Engineering Contradictions & Design Principles
Engineering Contradiction Analysis
1Adaptability or versatility
If conventional display systems are used in sports stadiums, then the system complexity is low, but the fan engagement and personalization capability are insufficient
Solution Approach 1:
The display system segments the audience into different partitions based on demographics, behavior, and preferences. Each partition receives customized content independently, enabling personalized fan experiences while managing complexity through modular content delivery to specific zones rather than the entire stadium.
Solution Approach 2:
The system applies local quality by providing different content, timing, and style to different spatial zones (partitions) of the stadium.

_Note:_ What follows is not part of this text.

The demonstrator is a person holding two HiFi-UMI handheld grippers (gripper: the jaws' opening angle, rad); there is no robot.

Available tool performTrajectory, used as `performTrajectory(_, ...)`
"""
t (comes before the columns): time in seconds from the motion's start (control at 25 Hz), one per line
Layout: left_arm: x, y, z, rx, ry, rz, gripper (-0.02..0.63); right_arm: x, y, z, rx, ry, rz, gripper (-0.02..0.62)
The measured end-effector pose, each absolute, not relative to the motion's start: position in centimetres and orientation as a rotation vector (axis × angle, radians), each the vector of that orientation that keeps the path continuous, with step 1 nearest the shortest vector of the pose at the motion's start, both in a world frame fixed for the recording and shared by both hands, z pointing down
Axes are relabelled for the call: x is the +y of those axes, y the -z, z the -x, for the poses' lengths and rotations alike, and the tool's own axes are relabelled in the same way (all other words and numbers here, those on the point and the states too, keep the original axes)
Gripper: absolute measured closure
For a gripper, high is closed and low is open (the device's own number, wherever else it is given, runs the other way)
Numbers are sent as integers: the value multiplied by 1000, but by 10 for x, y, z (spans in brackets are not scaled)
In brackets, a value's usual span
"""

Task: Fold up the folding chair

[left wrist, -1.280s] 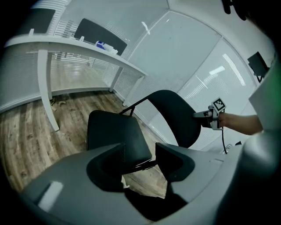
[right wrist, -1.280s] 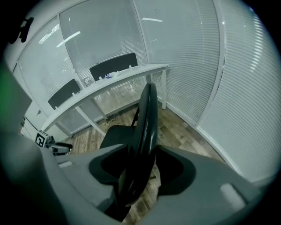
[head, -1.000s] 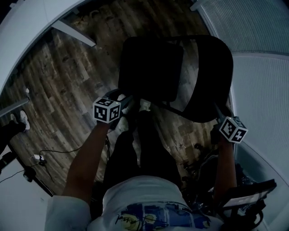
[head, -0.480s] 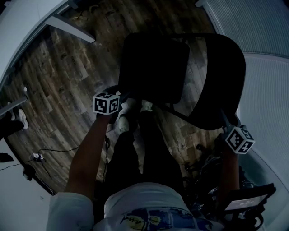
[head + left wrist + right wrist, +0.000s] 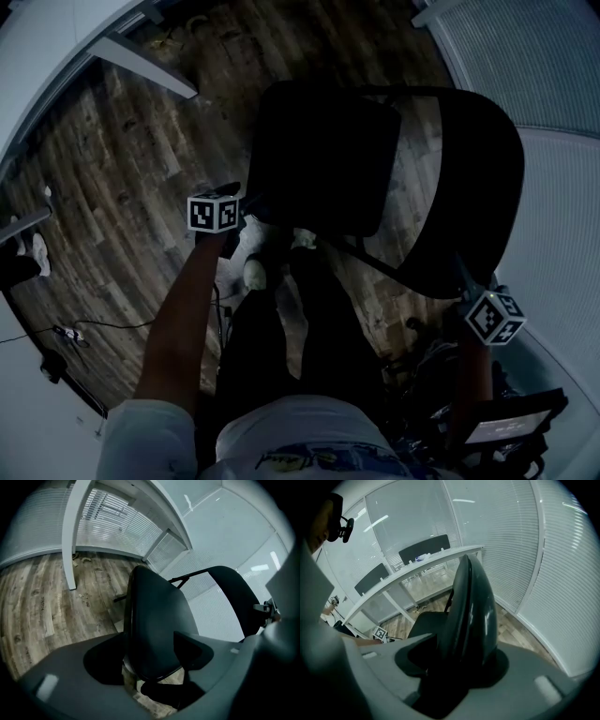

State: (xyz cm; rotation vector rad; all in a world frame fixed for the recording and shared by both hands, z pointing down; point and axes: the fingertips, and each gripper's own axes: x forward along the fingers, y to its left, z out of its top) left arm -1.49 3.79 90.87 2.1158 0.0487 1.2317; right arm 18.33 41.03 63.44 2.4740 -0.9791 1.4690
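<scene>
Lower now than a second ago, our left gripper (image 5: 147,656) has just been opening its jaws. They stand wide, the seat's (image 5: 157,620) edge loose between them, running toward 12 o'clock. Our right gripper (image 5: 457,663), at 4 o'clock in the head view, clamps the backrest (image 5: 471,606).

One folding chair (image 5: 375,178), two tongs (image 5: 246,204) (image 5: 466,278), one white desk (image 5: 47,66).

The floor (image 5: 122,187) is dark wood-look planking in staggered boards, worn pale in patches. The folding chair (image 5: 328,159) stands on it. A white desk leg (image 5: 70,536) comes down onto the boards, and small scraps (image 5: 86,559) lie behind it at the foot of the slatted wall (image 5: 112,527). A thin cable (image 5: 66,331) trails across the planks at the left. The person's feet (image 5: 255,272) rest just beside the chair.
</scene>
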Motion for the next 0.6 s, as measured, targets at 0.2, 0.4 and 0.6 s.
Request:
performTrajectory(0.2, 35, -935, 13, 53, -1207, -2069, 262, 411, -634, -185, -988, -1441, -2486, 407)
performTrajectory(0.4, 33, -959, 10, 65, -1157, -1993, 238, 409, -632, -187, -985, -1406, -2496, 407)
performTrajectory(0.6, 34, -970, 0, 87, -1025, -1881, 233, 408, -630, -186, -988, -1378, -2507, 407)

Each partition receives content optimized for its specific audience characteristics, achieving high adaptability without requiring complete system redesign.
2Measurement precision
If data collecting devices and neural networks are deployed throughout the stadium, then the crowd classification accuracy is improved, but the device complexity and data processing requirements increase
Solution Approach 1:
The system performs preliminary actions by pre-configuring viewing events, seating layouts, and relative viewing angles for each seat before the event occurs. This preparation reduces real-time processing complexity while maintaining high classification accuracy through pre-established data structures and models.
Solution Approach 2:
The neural network acts as an intermediary that processes raw data from multiple collecting devices and transforms it into actionable crowd partitions. This intermediary layer simplifies the complexity by providing a unified interface between diverse data sources and the content delivery system.
3Productivity
If personalized content is delivered to each partition simultaneously, then the fan engagement increases, but the computational power and processing speed requirements increase
Solution Approach 1:
The content delivery is segmented by partition, with each partition receiving independently optimized content. This segmentation allows parallel processing of content delivery to multiple partitions simultaneously, improving overall productivity while distributing computational load across different content streams rather than requiring monolithic processing power.
Data Source
AI summary
In an approach for dynamically adjusting parallel reality (PR) displays, a processor configures a viewing event. A processor receives data from data collecting devices located throughout a location of the viewing event. A processor classifies a crowd of the viewing event into at least two partitions using a learning-based neural network that ingests the data. A processor selects content to be displayed to each of the at least two partitions. A processor enables a PR display to simultaneously display the content to each of the at least two partitions.